Scan the data below and copy each line where "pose" occurs.
* * * * * * * * *
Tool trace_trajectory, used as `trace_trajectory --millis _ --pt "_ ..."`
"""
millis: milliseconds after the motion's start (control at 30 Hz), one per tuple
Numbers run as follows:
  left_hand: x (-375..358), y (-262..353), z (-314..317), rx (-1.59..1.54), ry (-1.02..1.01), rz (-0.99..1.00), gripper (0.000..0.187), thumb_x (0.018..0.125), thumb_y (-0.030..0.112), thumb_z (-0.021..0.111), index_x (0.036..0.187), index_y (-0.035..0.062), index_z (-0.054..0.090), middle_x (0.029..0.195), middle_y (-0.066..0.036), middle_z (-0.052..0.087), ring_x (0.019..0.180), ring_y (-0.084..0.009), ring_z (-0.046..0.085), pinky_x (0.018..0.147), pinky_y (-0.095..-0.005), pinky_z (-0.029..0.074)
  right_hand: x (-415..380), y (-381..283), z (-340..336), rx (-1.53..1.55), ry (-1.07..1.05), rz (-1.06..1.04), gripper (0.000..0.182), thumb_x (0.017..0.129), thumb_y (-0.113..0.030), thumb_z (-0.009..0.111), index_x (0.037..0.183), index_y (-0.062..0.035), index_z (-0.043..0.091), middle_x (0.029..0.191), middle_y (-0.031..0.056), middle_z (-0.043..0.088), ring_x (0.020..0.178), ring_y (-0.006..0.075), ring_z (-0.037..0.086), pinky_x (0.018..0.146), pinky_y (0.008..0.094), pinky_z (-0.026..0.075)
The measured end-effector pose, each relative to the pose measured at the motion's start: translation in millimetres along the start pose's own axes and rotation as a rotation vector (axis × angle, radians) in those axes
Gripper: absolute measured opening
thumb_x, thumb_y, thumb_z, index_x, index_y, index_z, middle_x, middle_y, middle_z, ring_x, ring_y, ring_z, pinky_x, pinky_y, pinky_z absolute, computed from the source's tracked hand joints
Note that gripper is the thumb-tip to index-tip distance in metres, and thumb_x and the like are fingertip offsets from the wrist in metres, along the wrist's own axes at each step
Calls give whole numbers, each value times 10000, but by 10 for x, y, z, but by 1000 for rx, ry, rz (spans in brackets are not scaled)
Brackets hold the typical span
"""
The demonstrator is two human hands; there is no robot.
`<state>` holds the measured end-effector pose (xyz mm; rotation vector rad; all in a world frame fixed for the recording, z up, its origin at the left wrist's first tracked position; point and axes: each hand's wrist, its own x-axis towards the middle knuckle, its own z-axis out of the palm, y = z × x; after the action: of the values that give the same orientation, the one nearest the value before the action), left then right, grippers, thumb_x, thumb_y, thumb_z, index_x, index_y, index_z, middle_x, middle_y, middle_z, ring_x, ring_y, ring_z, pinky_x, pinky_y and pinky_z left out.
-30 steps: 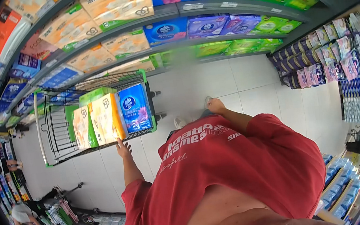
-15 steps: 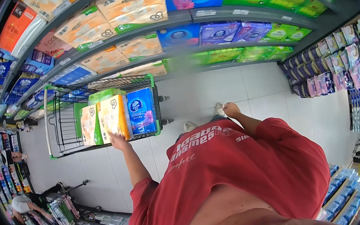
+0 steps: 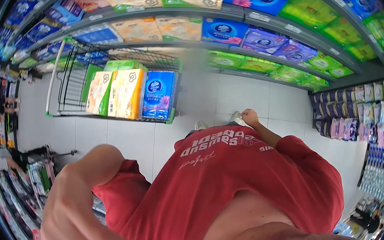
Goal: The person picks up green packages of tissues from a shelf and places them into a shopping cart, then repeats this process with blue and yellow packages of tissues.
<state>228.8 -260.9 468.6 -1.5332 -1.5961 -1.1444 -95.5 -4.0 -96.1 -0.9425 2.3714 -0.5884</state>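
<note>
My left hand (image 3: pixel 79 227) is raised large and close to the camera at the lower left. One finger stretches toward my neck and the others bend beside it; no object shows in it, and some fingertips are cut off by the frame edge. My right hand (image 3: pixel 249 117) hangs by my side with its fingers curled in and nothing visible in them. Ahead to the left stands a shopping cart (image 3: pixel 173 118) holding a blue Vinda tissue pack (image 3: pixel 158 95), an orange-and-white tissue pack (image 3: pixel 125 93), a similar pack (image 3: pixel 99 91) and a green pack (image 3: pixel 124 64).
Shelves (image 3: pixel 175 14) full of tissue packs curve across the front. A rack of hanging packs (image 3: pixel 355 101) stands at the right. Along the left, other people (image 3: pixel 0 160) are near more shelves and a second cart (image 3: pixel 42 177). Pale floor tiles (image 3: pixel 240 88) lie between.
My left hand has left the tissue packs in the cart and come up close to the camera. The view has turned, so the shelves appear tilted; my right hand stays low.
</note>
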Motion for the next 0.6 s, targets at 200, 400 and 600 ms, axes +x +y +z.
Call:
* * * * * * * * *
> **SOLVED PROBLEM**:
The measured end-effector pose, each relative to the pose measured at the motion's start: translation in millimetres along the start pose's own axes and rotation as a rotation vector (axis × angle, radians) in those axes
`<state>` holds the measured end-effector pose (xyz mm; rotation vector rad; all in a world frame fixed for the recording, z up, its origin at the left wrist's first tracked position; point and axes: each hand's wrist, its own x-axis towards the middle knuckle, its own z-axis out of the palm, y = z × x; after the action: of the values that give the same orientation, the one nearest the value before the action), left then right, grippers, thumb_x, thumb_y, thumb_z, index_x, index_y, index_z, middle_x, middle_y, middle_z, ring_x, ring_y, ring_z, pinky_x, pinky_y and pinky_z left out.

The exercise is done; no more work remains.